« La communauté chrétienne du Pakistan est profondément attristée » par la condamnation à mort pour blasphème d’un chrétien, Asif Pervaiz, a déclaré le père Qaisar Feroz, capucin, secrétaire exécutif de la Commission pour les communications sociales de la Conférence épiscopale du Pakistan, dans un entretien accordé à l’agence vaticane Fides le 9 septembre 2020.
« Nous demandons vivement au gouvernement du Pakistan de faire en sorte qu’il soit possible de revoir la décision de la Cour de manière à ce que justice soit faite », a-t-il ajouté.
Les évêques du Pakistan recommandent « vivement au Premier ministre, Imran Khan, de lancer une campagne de sensibilisation par vidéo afin de promouvoir les droits des minorités et la dignité humaine », a aussi indiqué P. Feroz.
Un tribunal de Lahore, capitale de la province du Pendjab, a condamné à mort Asif Pervaiz, 37 ans. Il s’agit d’un chrétien incarcéré depuis 2013 pour avoir envoyé des messages de texte « blasphématoires » à son employeur, Muhammad Saeed Khokher.
Selon l’accusé, « M.S. Khokher voulait le convaincre à se convertir à l’islam et lorsqu’il n’a pas accepté, il l’a accusé faussement de blasphème ».
Maître Saif-ul-Malook – l’avocat musulman qui a également défendu Asia Bibi – affirme qu’« il s’agit d’un autre cas dans lequel la loi est utilisée injustement contre les minorités religieuses ».
Commentant la situation, le père Mario Rodrigues, curé à Karachi, a dit qu’au Pakistan « il existe trop de précédents et de cas de fausses accusations dans lesquels la loi est manipulée » : « Bien que ne connaissant pas directement le cas, nous ne croyons pas aux accusations, a-t-il déclaré. Aucun chrétien au Pakistan ne songerait d’insulter l’islam ou Mahomet.

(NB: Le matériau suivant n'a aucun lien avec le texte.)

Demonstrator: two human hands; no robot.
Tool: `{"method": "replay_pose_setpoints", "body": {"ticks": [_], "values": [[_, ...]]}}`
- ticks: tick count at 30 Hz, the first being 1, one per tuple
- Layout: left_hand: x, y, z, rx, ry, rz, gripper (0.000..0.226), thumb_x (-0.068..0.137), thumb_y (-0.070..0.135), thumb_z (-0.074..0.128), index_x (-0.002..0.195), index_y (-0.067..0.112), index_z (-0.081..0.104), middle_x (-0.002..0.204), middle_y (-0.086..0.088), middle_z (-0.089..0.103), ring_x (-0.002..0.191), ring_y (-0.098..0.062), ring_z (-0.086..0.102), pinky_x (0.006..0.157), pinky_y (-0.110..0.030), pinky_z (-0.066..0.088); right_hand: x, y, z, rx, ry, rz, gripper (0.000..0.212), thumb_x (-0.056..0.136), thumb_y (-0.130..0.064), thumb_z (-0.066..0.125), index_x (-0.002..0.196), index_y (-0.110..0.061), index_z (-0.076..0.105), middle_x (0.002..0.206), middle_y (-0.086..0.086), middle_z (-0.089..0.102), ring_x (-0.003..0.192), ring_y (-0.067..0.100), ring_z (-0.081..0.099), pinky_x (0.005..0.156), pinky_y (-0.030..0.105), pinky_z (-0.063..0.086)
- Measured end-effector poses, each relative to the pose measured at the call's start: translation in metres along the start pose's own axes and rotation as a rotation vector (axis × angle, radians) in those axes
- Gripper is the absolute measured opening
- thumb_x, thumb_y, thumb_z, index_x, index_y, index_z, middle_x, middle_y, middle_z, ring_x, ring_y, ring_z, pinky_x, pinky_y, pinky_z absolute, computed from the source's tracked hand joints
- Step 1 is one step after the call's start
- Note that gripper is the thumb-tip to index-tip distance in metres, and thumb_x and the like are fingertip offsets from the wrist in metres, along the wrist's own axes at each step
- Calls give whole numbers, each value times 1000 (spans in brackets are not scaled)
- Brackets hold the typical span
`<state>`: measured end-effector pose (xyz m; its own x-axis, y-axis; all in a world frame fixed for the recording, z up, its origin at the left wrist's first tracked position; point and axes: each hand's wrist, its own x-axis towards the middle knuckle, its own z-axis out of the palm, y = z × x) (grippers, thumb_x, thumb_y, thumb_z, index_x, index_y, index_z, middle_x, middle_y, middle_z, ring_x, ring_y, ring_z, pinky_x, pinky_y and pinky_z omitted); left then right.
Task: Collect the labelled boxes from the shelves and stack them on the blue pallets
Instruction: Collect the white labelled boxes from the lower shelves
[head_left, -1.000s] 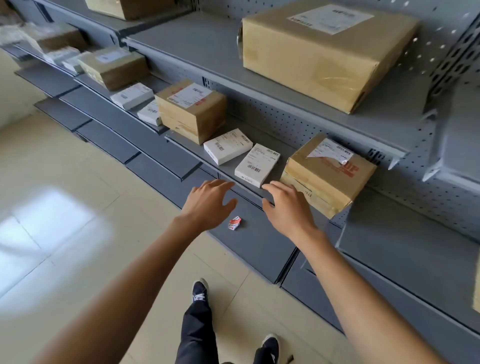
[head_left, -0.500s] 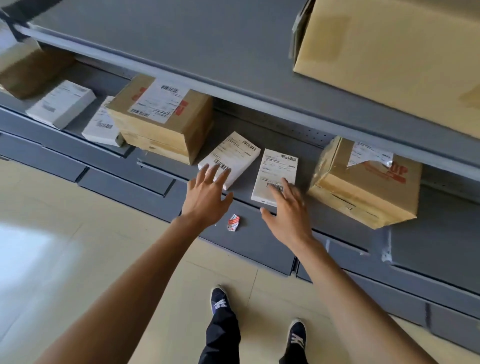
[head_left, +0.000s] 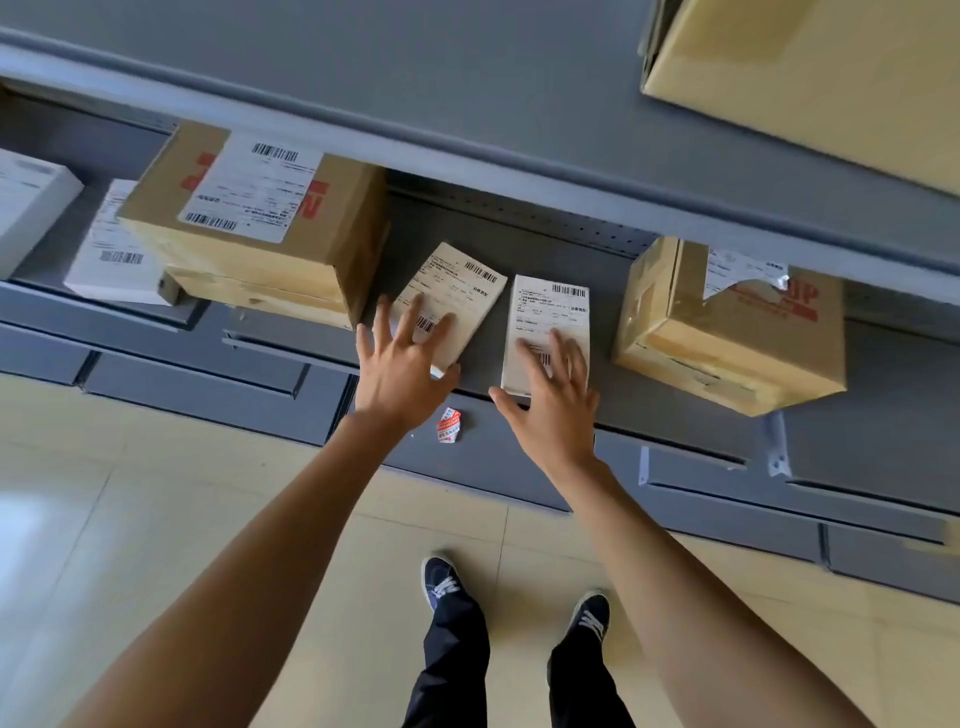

Nous sommes un peuple de personnes respectueuses à l’égard de toutes les religions, plus encore dans la condition où nous vivons, sachant que le blasphème demeure un problème très délicat. »
Actuellement, au moins 80 personnes sont incarcérées au Pakistan pour le délit de « blasphème », surtout des musulmans, mais, selon la Commission Justice et Paix de la Conférence épiscopale du Pakistan, « la loi prend pour cible de manière disproportionnée des membres des minorités religieuses tels que chrétiens et hindous ».
Fides alerte également sur des cas d’exécutions sommaires lorsque des responsables radicaux exhortent des militants à « se faire justice par eux-mêmes », en tuant les personnes considérées coupables même si elles n’ont pas été condamnées par l’autorité judiciaire.
Selon l’ONG Centre pour la Justice sociale, fondée et présidée par Peter Jacob, catholique pakistanais, à compter de 1990, au moins 77 personnes accusées de blasphème auraient été tuées dans le cadre d’exécutions sommaires.
Le dernier cas de ce genre remonte à la fin du mois de juillet alors qu’un Pakistanais disposant de la nationalité américaine, Tahir Ahmad Naseem, 57 ans, accusé de blasphème et dont le procès était en cours à Peshawar, a été tué par balles par un musulman alors qu’il se trouvait à l’intérieur du tribunal.
Depuis 2017, plusieurs partis politiques islamistes pakistanais incluent la question de la défense de la loi sur le blasphème dans leurs programmes. De leur côté, des activistes, des ONG, des groupes religieux non islamiques demandent la révision de cette loi afin d’éviter les abus et son usage impropre.